ENGLAND will hit the biggest jackpot in world rugby if they complete the Six Nations Grand Slam this season – £6,000,000.
Prize money for the 15-match championship starting next weekend stands at an all-time high of £16m, an amount achieved despite a steep depreciation in title sponsorship over a bungled deal three years ago.
The Rugby Paper understands that gross commercial revenue for the Six Nations has gone beyond £100m, making this year’s tournament the richest. For the first time, the country finishing bottom will win a seven-figure sum, making the wooden spoon feel more like a silver one.
Another Slam will guarantee the winner more than one third of the prize fund. England, the short-priced favourites for a Slam, stand to win more over the next six weeks than their total bonus payments in reaching the World Cup final in Japan.

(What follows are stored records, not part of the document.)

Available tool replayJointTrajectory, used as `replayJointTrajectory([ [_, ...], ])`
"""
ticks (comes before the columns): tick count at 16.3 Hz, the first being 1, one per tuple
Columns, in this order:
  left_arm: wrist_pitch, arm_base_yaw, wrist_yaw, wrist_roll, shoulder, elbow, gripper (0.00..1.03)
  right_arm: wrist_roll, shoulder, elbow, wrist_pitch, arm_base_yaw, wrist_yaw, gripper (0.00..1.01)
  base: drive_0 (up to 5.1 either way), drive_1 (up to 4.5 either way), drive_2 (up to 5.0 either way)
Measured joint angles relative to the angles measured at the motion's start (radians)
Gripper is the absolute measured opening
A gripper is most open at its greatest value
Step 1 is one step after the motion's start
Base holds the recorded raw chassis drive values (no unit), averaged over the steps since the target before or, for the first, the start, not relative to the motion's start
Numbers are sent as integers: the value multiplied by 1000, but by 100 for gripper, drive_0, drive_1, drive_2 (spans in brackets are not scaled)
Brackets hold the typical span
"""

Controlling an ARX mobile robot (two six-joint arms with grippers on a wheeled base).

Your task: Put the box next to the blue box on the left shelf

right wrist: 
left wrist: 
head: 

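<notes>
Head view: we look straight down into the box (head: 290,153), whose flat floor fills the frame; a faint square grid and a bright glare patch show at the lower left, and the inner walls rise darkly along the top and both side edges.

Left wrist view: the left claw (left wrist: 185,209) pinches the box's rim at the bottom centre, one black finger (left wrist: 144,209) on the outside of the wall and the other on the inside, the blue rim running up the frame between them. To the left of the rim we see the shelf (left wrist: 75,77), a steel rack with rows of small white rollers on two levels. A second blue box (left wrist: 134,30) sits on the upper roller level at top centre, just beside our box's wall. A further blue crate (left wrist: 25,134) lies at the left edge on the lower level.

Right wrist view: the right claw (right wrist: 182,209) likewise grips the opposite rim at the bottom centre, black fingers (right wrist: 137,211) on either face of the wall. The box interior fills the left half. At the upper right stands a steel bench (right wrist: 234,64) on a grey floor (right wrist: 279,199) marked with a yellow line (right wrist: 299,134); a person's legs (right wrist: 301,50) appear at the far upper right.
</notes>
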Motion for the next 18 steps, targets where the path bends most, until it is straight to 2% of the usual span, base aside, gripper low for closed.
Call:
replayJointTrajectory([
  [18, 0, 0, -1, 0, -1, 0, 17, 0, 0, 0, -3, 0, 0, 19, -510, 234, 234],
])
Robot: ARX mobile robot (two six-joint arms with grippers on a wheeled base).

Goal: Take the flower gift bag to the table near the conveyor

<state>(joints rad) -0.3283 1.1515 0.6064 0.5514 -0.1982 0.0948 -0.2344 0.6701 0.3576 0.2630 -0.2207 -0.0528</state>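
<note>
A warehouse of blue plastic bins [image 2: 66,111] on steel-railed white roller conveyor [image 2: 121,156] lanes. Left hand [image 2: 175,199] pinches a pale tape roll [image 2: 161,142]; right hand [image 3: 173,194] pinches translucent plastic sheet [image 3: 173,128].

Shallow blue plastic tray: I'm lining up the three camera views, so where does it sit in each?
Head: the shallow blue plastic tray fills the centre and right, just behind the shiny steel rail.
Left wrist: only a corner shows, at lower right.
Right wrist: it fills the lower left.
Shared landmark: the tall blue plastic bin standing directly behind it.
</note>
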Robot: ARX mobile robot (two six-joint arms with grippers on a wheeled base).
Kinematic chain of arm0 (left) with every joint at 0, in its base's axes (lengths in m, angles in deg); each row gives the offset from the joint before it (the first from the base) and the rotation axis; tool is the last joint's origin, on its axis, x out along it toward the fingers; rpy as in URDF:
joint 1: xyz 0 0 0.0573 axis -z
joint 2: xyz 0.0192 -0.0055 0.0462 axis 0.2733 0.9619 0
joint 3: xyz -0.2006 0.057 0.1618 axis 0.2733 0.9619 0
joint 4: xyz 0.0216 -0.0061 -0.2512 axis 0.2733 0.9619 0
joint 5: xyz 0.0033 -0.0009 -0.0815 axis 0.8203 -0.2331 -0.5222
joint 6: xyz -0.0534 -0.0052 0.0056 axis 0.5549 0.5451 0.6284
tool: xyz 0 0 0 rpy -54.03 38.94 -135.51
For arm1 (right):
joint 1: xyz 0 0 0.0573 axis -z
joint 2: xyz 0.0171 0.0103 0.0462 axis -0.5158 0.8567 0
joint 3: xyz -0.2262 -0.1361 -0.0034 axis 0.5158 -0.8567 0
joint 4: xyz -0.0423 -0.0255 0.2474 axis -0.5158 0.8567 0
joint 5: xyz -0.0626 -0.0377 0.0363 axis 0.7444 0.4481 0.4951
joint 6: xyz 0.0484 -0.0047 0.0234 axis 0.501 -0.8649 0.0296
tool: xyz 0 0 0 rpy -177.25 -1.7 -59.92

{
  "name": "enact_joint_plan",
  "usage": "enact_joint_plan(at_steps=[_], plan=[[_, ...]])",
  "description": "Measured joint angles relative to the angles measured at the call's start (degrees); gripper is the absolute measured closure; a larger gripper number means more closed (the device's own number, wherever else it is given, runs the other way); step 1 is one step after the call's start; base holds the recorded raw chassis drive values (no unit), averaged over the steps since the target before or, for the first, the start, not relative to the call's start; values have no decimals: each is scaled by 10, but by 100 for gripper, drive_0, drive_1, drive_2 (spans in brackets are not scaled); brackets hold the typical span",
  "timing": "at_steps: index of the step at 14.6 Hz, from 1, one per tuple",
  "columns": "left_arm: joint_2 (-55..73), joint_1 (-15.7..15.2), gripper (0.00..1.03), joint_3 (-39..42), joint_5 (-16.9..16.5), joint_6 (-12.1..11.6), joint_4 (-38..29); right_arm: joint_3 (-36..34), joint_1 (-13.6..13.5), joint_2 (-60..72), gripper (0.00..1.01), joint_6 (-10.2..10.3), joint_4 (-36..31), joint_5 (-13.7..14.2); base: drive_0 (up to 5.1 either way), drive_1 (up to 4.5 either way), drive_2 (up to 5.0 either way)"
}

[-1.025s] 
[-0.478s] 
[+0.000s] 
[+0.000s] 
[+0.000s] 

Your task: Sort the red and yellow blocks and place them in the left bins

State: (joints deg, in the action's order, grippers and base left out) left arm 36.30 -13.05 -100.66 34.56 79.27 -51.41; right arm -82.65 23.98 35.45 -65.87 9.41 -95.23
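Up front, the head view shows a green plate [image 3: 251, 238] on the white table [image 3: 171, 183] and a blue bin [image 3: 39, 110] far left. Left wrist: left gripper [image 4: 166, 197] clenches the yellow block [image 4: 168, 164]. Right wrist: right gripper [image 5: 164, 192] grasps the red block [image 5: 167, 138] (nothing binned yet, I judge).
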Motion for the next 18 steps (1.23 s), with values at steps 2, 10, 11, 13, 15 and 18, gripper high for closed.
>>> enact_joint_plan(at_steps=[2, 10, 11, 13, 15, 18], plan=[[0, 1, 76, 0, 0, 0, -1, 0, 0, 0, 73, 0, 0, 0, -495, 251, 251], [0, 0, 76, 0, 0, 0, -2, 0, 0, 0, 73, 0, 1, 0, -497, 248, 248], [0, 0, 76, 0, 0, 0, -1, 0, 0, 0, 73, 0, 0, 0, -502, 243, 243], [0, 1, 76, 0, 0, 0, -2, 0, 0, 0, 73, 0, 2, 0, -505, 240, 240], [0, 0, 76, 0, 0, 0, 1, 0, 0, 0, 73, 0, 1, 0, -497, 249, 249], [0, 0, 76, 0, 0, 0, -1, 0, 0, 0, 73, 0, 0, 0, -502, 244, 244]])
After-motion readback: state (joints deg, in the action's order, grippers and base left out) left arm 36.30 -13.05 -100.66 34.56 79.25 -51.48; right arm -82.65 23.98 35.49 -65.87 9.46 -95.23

Wales open their title defence against Italy in Cardiff on Saturday knowing that a repeat performance under new management will earn them more than the £5m they won last year.

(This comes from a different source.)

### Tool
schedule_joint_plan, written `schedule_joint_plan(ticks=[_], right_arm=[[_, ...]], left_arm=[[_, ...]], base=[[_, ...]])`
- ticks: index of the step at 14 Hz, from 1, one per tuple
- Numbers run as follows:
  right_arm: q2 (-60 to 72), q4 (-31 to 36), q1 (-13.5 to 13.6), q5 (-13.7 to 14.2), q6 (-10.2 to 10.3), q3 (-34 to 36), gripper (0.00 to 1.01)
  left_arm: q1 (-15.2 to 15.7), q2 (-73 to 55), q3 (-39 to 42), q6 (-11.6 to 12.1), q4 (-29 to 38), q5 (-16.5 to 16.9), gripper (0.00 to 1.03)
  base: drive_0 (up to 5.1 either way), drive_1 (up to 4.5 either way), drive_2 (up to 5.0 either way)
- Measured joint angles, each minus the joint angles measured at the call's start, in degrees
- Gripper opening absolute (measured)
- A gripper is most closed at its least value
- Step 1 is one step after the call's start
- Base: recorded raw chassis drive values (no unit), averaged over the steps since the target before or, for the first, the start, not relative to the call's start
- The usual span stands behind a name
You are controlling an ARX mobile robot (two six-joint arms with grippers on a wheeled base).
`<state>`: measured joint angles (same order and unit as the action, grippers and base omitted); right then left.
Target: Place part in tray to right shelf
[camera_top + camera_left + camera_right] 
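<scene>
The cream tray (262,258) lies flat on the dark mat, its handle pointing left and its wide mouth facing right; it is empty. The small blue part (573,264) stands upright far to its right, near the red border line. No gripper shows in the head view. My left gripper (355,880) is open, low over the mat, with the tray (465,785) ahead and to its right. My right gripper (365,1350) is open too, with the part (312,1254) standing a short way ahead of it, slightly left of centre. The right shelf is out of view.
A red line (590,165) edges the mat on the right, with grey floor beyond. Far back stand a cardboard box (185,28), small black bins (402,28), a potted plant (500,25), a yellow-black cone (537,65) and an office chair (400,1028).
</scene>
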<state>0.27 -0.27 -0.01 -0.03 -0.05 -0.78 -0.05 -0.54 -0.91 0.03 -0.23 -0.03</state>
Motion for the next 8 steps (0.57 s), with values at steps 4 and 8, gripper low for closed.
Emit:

Win or lose, all six countries can count on another reminder that there is no business like Six Nations business. Three-quarters of the revenue divided equally is understood to be worth around £13.5m per country.

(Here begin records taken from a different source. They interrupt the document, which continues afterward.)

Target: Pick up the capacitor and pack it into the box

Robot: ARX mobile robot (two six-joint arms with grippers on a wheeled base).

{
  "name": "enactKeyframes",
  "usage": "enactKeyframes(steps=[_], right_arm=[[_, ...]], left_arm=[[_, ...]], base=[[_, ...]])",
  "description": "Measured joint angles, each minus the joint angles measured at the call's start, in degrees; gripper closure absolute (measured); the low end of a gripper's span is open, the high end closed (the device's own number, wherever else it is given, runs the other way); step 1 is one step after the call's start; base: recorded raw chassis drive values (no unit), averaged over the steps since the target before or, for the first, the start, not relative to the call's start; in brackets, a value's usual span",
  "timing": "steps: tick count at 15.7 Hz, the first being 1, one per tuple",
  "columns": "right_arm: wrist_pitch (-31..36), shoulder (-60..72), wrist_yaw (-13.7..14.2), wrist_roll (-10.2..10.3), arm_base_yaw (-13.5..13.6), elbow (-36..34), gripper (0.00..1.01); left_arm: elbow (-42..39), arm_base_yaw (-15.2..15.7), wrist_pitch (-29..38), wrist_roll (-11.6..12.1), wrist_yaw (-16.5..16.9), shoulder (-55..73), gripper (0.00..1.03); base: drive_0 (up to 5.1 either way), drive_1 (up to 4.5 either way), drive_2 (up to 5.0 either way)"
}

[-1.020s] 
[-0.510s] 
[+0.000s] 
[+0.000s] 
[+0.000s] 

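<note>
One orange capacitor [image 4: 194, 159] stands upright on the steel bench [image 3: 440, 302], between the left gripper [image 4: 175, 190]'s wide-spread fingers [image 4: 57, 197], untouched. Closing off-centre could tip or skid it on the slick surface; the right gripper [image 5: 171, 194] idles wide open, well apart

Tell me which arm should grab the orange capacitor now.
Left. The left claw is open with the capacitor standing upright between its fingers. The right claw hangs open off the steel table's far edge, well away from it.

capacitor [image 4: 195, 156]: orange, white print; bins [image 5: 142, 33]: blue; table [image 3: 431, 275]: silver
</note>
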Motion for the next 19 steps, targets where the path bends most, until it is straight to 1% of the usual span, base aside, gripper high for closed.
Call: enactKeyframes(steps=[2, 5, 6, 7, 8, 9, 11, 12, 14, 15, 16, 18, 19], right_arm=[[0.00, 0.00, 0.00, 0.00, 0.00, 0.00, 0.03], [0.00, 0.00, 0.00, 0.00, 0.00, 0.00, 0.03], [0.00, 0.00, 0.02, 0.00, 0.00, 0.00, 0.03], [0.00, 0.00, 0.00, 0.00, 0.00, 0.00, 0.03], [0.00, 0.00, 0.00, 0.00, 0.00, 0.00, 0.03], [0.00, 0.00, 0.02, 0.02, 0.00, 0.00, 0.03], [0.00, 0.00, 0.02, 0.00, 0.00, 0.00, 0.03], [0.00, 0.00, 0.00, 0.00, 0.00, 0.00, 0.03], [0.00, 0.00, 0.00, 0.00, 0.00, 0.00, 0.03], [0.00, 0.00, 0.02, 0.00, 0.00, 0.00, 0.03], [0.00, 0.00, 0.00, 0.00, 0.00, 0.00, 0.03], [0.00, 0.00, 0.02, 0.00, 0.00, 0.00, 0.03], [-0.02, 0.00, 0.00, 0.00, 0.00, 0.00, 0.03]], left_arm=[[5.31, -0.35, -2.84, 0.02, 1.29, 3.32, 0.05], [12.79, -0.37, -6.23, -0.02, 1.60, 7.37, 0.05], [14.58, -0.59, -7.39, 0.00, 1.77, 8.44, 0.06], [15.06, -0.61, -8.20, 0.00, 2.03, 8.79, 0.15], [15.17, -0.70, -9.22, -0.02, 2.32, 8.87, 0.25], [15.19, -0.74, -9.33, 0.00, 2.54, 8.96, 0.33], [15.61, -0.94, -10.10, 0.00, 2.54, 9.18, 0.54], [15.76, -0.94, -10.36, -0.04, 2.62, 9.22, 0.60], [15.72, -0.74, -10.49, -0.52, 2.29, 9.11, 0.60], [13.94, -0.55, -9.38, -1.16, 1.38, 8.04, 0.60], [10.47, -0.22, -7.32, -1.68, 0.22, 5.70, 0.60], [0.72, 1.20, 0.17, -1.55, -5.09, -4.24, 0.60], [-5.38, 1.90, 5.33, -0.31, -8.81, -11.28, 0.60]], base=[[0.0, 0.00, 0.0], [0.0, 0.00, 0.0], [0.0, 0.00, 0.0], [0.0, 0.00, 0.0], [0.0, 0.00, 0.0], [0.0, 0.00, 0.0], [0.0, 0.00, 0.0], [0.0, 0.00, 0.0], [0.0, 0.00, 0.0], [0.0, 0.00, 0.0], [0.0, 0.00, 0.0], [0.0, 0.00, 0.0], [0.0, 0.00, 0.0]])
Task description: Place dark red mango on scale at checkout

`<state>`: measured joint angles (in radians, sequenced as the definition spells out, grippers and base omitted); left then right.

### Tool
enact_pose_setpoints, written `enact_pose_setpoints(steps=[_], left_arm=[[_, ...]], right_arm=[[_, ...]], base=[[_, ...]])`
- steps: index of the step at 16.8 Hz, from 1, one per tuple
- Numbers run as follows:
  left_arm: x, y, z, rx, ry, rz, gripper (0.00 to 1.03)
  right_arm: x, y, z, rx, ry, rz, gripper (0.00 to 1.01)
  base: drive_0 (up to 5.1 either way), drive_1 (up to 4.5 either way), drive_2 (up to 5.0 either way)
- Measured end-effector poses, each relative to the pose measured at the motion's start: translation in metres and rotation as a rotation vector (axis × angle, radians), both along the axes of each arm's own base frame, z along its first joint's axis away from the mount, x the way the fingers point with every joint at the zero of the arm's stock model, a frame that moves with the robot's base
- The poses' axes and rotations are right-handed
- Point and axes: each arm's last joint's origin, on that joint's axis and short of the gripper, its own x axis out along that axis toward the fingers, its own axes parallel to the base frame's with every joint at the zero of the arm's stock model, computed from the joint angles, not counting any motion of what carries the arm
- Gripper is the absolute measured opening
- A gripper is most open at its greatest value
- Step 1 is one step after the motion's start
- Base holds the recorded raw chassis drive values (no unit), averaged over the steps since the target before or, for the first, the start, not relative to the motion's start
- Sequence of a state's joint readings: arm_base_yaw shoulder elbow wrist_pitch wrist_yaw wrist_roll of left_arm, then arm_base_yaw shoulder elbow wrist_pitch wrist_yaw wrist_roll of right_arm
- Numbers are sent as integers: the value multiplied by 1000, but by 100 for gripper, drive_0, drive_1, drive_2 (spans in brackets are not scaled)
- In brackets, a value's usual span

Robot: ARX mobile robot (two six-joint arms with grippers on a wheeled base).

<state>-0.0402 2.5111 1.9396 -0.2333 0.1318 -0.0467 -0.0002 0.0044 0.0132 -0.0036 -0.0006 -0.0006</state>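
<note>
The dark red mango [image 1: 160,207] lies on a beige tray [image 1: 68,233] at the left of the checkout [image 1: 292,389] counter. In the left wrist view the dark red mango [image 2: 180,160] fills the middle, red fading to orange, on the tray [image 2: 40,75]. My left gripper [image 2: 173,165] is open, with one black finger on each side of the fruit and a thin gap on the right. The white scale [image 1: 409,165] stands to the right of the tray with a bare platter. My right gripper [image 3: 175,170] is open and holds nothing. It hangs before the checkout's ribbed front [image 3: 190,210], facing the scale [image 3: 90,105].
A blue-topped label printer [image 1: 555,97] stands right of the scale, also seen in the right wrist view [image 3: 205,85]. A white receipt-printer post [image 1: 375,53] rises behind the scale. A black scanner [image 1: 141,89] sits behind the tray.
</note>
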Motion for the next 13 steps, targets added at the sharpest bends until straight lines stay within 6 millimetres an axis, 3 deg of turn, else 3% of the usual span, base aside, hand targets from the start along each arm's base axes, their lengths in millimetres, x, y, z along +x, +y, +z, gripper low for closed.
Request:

With prize money accounting for 15 per cent of the total, the remaining ten per cent is distributed based on the number of clubs in each country. England and France claim the lion’s share in that respect, increasing their cut by another £3m each.
Almost half the tournament’s income derives from its television rights deal with BBC and ITV, a six-year agreement worth more in this, its penultimate year. Having joined forces to trump Sky’s bid five years ago, they will be prepared to do the same to keep the event on terrestrial television and renew the contract before it expires next year.
Sources claim that the damage caused by the sudden devaluation in title sponsorship has been repaired by a number of new overseas broadcast deals and at least one new elite sponsor.
In 2017, RBS offered £56m to extend their long-term backing of the championship for four years, a sum which the majority of the Six Nations’ organising committee had been willing to accept despite falling short of its avowed aim of a six-year deal worth £100m.
Scotland and Wales objected in the mistaken belief that the Six Nations were selling themselves short, that the event was worth more. By the time they realised it wasn’t, RBS had withdrawn an offer which would have increased prize money to roughly its current figure.
Natwest stepped into the breach for one season only at a knock-down £9m. When Guinness took over last year, the price had taken another massive hit, dropping a further 50 per cent to £6m. Under the terms of the six-year contract, the price will rise but even if it doubles by the final year, 2024, it will still fall short of the RBS offer.